To protect your privacy: email us with billing or account questions instead of posting here.

Password policies are useless

heubergen
heubergen
Community Member

After a short break I'm trying 1Password again but your Password policies upsetting me really. I have a very safe 8 characters password containing no real words, numbers and special characters. But no the online service tells me to use at least a 10 characters password. I'm not gonna learn and change my password on every site where I'm unable to use my password manager just because 1Password doesn't like mine. My consequence? I'm using now a very simple weak password containing one real word and some numbers. But hey, at least it's 10 characters so that automatically makes it safe, right?


1Password Version: Not Provided
Extension Version: Not Provided
OS Version: Not Provided
Sync Type: Not Provided

Comments

  • Lars
    Lars
    1Password Alumni

    @heubergen - I'm sorry the Master Password requirements for 1password.com accounts upset you.
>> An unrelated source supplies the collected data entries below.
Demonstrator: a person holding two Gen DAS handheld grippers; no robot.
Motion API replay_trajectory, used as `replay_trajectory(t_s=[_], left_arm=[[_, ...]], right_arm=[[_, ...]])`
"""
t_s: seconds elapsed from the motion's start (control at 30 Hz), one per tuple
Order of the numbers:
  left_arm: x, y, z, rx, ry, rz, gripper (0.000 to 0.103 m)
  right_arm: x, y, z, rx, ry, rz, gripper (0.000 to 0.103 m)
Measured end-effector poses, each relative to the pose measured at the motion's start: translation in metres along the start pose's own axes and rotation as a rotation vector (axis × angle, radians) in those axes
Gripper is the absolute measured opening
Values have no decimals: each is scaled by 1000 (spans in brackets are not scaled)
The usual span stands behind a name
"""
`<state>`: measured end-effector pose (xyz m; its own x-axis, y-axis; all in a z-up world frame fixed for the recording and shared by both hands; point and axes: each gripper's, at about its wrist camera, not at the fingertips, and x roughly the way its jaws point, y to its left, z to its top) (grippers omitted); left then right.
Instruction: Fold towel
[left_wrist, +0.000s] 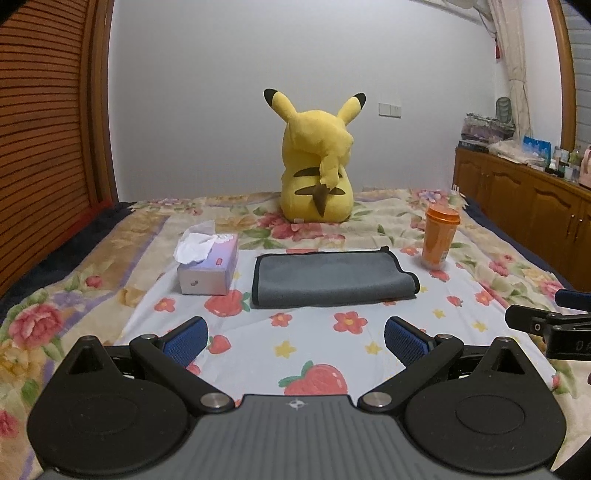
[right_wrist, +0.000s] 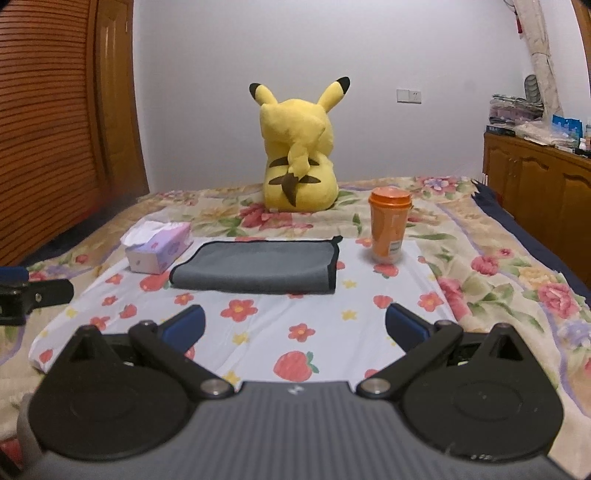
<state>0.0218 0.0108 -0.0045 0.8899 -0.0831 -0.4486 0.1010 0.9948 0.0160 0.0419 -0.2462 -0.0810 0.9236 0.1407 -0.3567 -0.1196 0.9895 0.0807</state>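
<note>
A grey towel (left_wrist: 332, 278) with a black hem lies folded flat on a white flowered cloth (left_wrist: 295, 343) on the bed. It also shows in the right wrist view (right_wrist: 258, 267). My left gripper (left_wrist: 295, 341) is open and empty, held short of the towel's near edge. My right gripper (right_wrist: 293, 326) is open and empty, also short of the towel. The right gripper's fingers show at the right edge of the left wrist view (left_wrist: 546, 325). The left gripper's fingers show at the left edge of the right wrist view (right_wrist: 33, 295).
A tissue box (left_wrist: 208, 266) stands left of the towel. An orange cup (left_wrist: 439, 236) with a lid stands to its right. A yellow plush toy (left_wrist: 317, 162) sits behind. A wooden cabinet (left_wrist: 524, 199) runs along the right, a slatted wooden door (left_wrist: 44, 140) on the left.
</note>
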Motion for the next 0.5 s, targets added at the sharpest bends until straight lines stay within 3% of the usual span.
replay_trajectory(t_s=[0.5], left_arm=[[-11,-2,5,30,-73,11,103]], right_arm=[[-8,-5,2,7,-60,-15,103]])
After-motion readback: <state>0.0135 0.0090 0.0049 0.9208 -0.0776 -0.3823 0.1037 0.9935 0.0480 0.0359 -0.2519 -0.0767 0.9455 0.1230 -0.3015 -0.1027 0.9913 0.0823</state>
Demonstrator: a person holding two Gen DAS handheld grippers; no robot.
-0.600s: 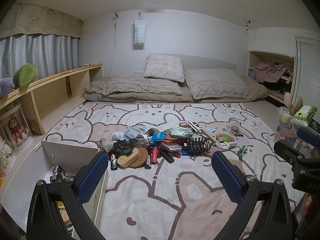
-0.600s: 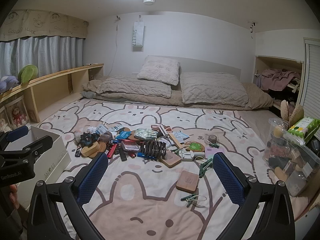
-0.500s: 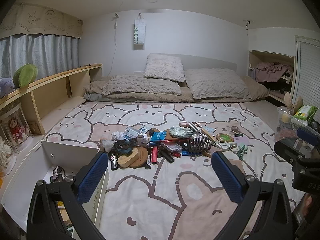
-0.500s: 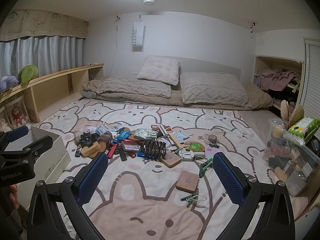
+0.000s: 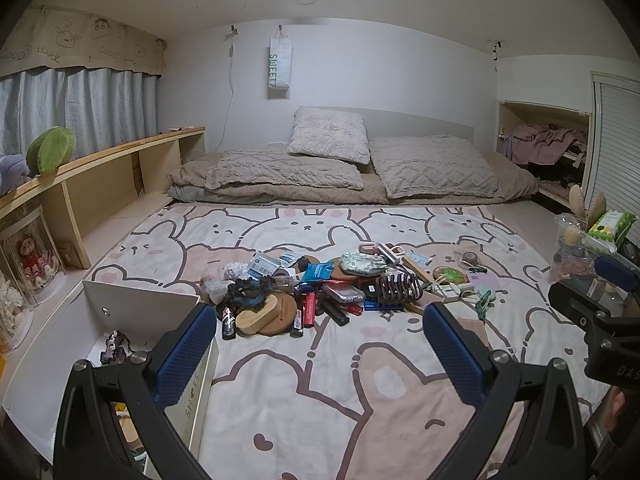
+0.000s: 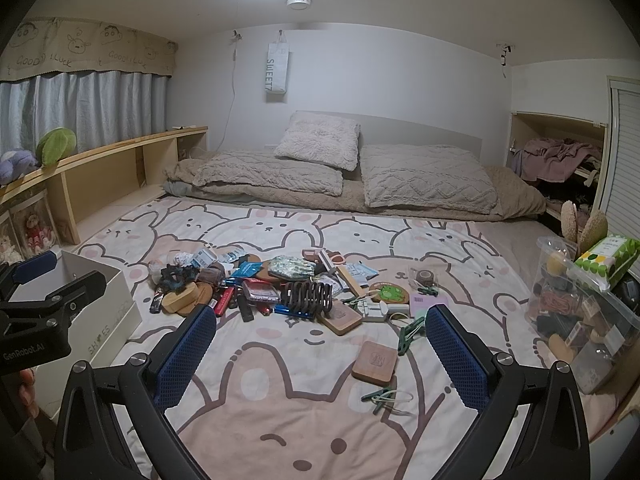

The ten-character limit is indeed for security purposes. You would find (if you had tried) that even at ten characters, if you'd tried to use AAAAAAAAAA or password123 or similar, those would have been disallowed as well. If you had an eight-character password that you had committed to memory and wanted to use as your Master Password for your 1password.com account, you could have added another two characters onto the end of it - maybe a symbol and a numeral? Your choice - and kept using it with just those two added characters.

    I certainly wouldn't recommend you use a weak password anywhere, these days; that's contrary to the spirit of what 1Password helps you do and protect against.

  • XIII
    XIII
    Community Member

    If this article by Ars Technica is correct a password of 8 characters could already be hacked (offline) in less than 6 hours in 2012...

    A minimal length for a password might be a good password policy (one of the best?).

  • Indeed. And if memorability is a concern you might consider using a words based password, which 1Password can generate for you. Our words based passwords are roughly based on diceware.

    Ben

  • rlh
    rlh
    Community Member

    @heubergen, I feel your pain. When I signed up for Families, my years-old Master Password was also too few characters. It was a tough change to make but my fingers are gradually getting used to it.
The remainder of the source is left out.